> _About this exercise_: The data below should be restated word for word, pictures omitted.

[Data excerpt]

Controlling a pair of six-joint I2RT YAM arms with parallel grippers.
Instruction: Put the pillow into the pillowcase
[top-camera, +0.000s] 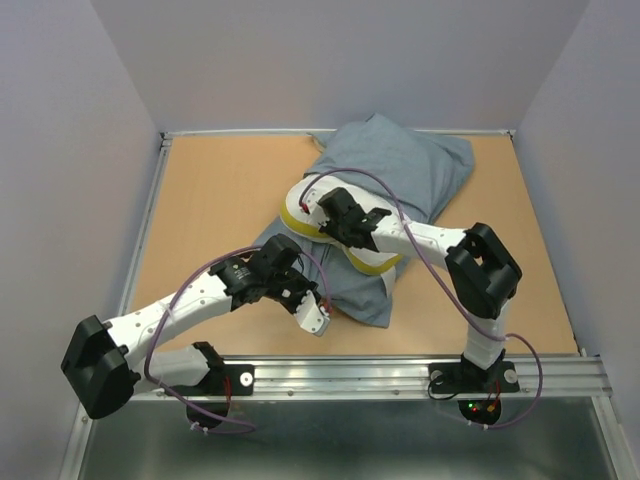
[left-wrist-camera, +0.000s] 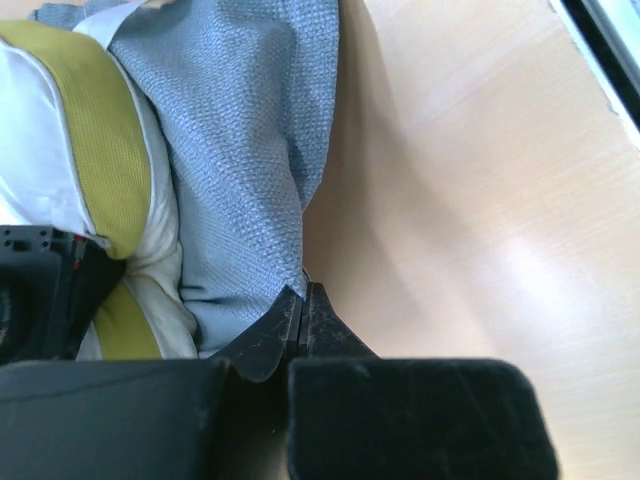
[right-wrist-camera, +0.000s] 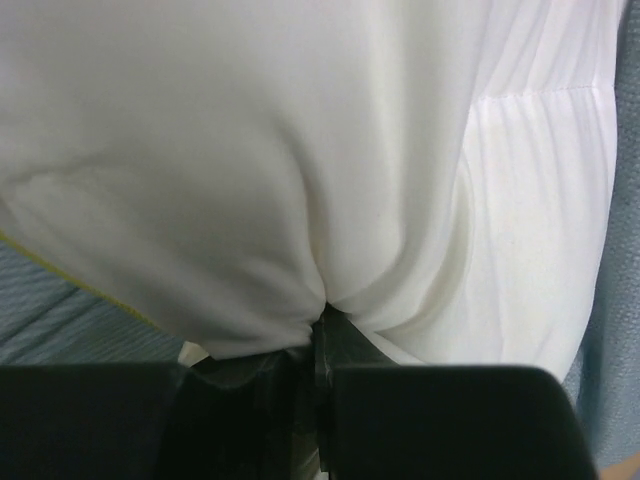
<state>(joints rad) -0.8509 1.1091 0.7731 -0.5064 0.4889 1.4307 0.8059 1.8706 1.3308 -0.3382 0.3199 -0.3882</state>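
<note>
White quilted pillow (top-camera: 303, 200) with a yellow band is seen lying on the light wooden surface (top-camera: 215, 195), mostly sheathed in the floppy grey-blue fabric pillowcase (top-camera: 405, 165), with only the banded end exposed. Its white cover is pinched by the clenched right gripper (right-wrist-camera: 318, 322). The case's hem is nipped by the tightly closed left gripper (left-wrist-camera: 303, 300). Insertion is judged nearly complete. Next, the hem should be drawn over the band while the pillow is pushed deeper.

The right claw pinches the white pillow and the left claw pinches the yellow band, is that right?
Not quite. The left wrist view shows the left gripper shut on the edge of the grey-blue pillowcase, beside the yellow band, not on it. The right gripper does pinch the white pillow.
</note>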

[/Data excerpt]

> _Your response_:
Controlling a pair of six-joint I2RT YAM arms with parallel grippers.
Instruction: Put the pillow into the pillowcase
[top-camera, +0.000s] 
[left-wrist-camera, +0.000s] 
[right-wrist-camera, +0.000s] 
<state>(joints rad) -0.8509 1.1091 0.7731 -0.5064 0.4889 1.4307 0.8059 1.8706 1.3308 -0.3382 0.3199 -0.3882</state>
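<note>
White quilted pillow (top-camera: 303, 200) with a yellow band is seen lying on the light wooden surface (top-camera: 215, 195), mostly sheathed in the floppy grey-blue fabric pillowcase (top-camera: 405, 165), with only the banded end exposed. Its white cover is pinched by the clenched right gripper (right-wrist-camera: 318, 322). The case's hem is nipped by the tightly closed left gripper (left-wrist-camera: 303, 300). Insertion is judged nearly complete. Next, the hem should be drawn over the band while the pillow is pushed deeper.

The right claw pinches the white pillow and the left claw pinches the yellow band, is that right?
Not quite. The left wrist view shows the left gripper shut on the edge of the grey-blue pillowcase, beside the yellow band, not on it. The right gripper does pinch the white pillow.
</note>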

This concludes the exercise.